(SUPPLIED INFORMATION begins)
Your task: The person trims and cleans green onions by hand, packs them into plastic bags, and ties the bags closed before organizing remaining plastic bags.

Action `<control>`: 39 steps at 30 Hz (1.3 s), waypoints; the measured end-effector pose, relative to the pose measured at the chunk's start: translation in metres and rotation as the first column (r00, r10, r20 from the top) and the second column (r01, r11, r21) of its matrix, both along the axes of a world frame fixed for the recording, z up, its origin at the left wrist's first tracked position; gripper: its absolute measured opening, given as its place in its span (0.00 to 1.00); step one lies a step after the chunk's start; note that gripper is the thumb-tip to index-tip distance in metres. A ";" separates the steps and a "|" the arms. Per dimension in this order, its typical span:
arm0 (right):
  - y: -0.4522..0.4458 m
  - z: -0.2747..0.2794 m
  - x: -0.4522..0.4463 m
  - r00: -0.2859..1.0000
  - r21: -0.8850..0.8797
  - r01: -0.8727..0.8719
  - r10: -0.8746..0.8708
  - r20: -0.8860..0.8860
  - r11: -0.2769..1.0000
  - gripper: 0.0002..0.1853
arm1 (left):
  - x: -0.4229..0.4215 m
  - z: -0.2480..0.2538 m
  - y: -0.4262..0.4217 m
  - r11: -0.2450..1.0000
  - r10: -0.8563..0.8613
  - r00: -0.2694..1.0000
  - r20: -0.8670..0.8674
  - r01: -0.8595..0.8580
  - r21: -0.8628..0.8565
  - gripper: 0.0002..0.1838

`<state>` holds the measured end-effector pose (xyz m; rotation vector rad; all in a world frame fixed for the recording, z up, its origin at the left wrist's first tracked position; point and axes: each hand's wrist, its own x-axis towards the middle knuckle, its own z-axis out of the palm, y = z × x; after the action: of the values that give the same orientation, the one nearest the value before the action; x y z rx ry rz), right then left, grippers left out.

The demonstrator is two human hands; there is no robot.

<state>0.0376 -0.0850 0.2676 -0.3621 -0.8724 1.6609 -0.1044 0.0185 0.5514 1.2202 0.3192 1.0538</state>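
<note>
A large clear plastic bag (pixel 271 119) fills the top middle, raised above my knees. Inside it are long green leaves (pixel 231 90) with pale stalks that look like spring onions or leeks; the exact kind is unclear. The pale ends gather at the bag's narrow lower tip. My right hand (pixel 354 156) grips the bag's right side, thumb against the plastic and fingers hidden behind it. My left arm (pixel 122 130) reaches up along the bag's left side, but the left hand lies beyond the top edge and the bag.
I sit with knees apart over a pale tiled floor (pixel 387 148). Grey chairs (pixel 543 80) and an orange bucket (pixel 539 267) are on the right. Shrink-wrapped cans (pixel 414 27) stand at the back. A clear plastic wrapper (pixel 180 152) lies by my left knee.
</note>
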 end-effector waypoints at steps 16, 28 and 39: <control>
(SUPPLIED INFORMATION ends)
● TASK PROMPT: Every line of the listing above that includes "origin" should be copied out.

● RESPONSE TO THE TASK:
Action `<control>`: 39 steps at 30 Hz (1.3 s), waypoints; the measured end-effector pose, relative to the pose measured at the chunk's start: translation in metres and rotation as the first column (r00, r10, r20 from the top) and the second column (r01, r11, r21) of its matrix, both along the axes of a world frame fixed for the recording, z up, its origin at the left wrist's first tracked position; gripper: its absolute measured opening, given as its place in its span (0.00 to 1.00); step one lies a step after the chunk's start; note that gripper is the thumb-tip to index-tip distance in metres. A ";" separates the steps and a "|" the arms. Per dimension in this order, its typical span:
`<state>` holds the measured end-effector pose (xyz m; rotation vector rad; all in a world frame fixed for the recording, z up, its origin at the left wrist's first tracked position; point and axes: each hand's wrist, its own x-axis towards the middle knuckle, its own z-axis out of the palm, y = z × x; after the action: of the values that give the same orientation, the one nearest the value before the action; x y z rx ry rz), right then left, grippers left out.

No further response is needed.